Requirement: Repeat, exactly as written, the line with "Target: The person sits" and every line that follows it in the material below, ending with the last.

Supplied entries:

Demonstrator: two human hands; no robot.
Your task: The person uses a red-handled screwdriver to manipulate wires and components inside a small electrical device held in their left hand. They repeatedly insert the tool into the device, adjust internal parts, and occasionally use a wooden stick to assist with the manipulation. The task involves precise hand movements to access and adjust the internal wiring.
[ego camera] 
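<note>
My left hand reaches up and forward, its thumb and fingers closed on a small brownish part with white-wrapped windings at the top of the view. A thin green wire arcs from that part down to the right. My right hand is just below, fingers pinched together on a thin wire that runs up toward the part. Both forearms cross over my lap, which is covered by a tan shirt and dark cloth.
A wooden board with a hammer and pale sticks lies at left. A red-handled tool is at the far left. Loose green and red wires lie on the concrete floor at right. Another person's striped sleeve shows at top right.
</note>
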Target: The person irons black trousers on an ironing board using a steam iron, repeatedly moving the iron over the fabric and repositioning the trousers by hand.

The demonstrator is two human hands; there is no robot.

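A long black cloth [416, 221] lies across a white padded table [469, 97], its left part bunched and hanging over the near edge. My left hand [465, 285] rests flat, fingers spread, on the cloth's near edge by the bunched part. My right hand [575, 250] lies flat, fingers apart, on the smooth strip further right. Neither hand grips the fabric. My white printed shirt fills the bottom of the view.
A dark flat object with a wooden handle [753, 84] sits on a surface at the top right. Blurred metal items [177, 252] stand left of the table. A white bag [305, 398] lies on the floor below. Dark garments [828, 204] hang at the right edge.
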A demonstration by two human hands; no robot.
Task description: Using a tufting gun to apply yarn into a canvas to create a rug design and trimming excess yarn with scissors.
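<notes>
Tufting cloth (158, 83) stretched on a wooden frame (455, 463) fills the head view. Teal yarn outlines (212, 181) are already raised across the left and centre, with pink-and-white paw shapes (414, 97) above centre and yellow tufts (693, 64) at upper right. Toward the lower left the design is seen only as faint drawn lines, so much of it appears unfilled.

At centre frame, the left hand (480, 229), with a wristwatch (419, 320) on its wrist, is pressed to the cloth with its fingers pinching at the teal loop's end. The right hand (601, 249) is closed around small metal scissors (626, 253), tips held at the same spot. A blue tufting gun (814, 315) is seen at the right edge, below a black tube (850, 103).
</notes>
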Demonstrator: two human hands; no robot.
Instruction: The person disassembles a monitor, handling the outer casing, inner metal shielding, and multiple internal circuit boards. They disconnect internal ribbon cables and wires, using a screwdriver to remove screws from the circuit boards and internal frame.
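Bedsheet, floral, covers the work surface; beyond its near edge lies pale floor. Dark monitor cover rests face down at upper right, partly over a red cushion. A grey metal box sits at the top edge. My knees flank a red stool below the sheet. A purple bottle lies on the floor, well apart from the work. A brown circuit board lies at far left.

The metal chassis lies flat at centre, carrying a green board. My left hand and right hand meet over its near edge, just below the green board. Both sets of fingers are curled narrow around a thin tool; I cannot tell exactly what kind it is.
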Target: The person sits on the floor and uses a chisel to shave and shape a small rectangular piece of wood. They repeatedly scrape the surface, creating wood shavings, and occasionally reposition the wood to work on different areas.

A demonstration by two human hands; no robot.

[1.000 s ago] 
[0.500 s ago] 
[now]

Finished task:
Target: The person sits on the floor and uses a chisel to shave and shape a small rectangular piece of wood. They repeatedly scrape the surface, creating wood shavings, and occasionally reposition the wood to work on different areas.

A demonstration by two human hands; no robot.

[1.000 s ago] 
[0.500 s ago] 
[now]

That concludes the output.